One of the reasons that I’m going through the OT like this is because often when people want to break down the position of a Christian who doesn’t condone violence, they go straight to the OT and point out all of the genocide that happened there, and they say, “Look! God said we can kill, because he made these people kill, so killing is okay!” (That is a very simplified, and satirical portrayal of their argument, but you get the idea.)

Let’s jump ahead from Genesis to the time of Isaac:
We see in Genesis 26 Isaac has opened some wells that his father Abraham had dug, and these were rightfully his as a part of his inheritance. What happens though, is that the Philistines in the land argue with his herdsmen and so he gives two of the wells to them and then goes and digs a third. This is in order to keep peace, and DESPITE the fact that he is stronger than the people to whom he is giving the wells. He COULD have fought and won, the Philistine king says to him,

“You are much mightier than we are.”
Genesis 26:16

But he chose the way of peacemaking and grace, once again.
Even when we get to those troubling passages after the Exodus we see that Israel’s military policy, compared to the nations around them, was extremely weak. No standing army, no horses or chariots, no guerrilla warfare, no preemptive strikes. In fact, when they went out to make war against a city they HAD to offer peace terms first.

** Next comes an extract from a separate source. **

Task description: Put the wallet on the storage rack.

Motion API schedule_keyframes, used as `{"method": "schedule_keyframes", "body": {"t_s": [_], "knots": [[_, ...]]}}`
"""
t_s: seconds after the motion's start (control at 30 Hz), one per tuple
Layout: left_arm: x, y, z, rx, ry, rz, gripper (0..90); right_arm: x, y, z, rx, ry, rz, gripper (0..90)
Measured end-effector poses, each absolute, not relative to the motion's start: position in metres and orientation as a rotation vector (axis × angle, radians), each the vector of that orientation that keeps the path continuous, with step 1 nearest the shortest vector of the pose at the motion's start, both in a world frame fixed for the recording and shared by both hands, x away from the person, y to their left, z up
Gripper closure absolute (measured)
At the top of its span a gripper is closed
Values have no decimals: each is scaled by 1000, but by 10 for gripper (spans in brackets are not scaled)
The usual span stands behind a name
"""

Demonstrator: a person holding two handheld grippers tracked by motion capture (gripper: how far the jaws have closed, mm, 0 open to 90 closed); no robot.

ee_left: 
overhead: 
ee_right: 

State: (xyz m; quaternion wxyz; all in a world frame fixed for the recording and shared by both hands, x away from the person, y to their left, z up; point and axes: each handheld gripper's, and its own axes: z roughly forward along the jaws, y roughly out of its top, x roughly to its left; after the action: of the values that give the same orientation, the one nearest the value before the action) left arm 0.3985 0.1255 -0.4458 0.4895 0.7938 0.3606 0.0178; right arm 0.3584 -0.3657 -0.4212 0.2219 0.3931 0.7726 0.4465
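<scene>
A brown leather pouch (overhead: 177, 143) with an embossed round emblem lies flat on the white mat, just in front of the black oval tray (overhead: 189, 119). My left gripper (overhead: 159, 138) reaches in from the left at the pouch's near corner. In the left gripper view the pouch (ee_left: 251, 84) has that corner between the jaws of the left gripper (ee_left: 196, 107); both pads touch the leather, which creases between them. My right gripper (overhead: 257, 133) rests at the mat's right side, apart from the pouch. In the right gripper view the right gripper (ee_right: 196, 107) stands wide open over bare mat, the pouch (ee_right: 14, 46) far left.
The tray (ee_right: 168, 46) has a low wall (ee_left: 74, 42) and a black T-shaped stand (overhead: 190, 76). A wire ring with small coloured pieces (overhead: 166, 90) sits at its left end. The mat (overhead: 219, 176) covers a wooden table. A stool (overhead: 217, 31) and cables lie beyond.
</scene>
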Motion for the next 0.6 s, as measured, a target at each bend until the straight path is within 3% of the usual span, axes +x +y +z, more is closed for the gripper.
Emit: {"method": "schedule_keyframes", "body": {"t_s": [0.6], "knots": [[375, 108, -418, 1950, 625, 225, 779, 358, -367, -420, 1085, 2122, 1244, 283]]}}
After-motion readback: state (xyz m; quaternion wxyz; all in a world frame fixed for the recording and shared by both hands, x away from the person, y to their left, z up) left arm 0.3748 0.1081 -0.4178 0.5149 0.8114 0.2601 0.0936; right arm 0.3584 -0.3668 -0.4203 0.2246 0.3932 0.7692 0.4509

How was Israel to make war?

“When you draw near to a city to fight against it, offer terms of peace to it. And if it responds to you peaceably and it opens to you, then all the people who are found in it shall do forced labor for you and shall serve you. But if it makes no peace with you, but makes war against you, then you shall besiege it. And when the LORD your God gives it into your hand, you shall put all its males to the sword, but the women and the little ones, the livestock, and everything else in the city, all its spoil, you shall take as plunder for yourselves. And you shall enjoy the spoil of your enemies, which the LORD your God has given you.
Deuteronomy 20:10-14

To put it into a modern context, one author has said:

If America, for instance, used the Bible to shape its warfare policy, that policy would look like this. Enlistment would be by volunteer only (which it is), and the military would not be funded by taxation. America would not stockpile superior weapons—no tanks, drones, F-22s, and of course no nuclear weapons—and it would make sure its victories were determined by God’s miraculous intervention, not by military might. Rather than outnumbering the enemy, America would deliberately fight outmanned and under-gunned. Perhaps soldiers would use muskets, or maybe just swords. There would be no training, no boot camp, no preparation other than fasting, praying, and singing worship songs.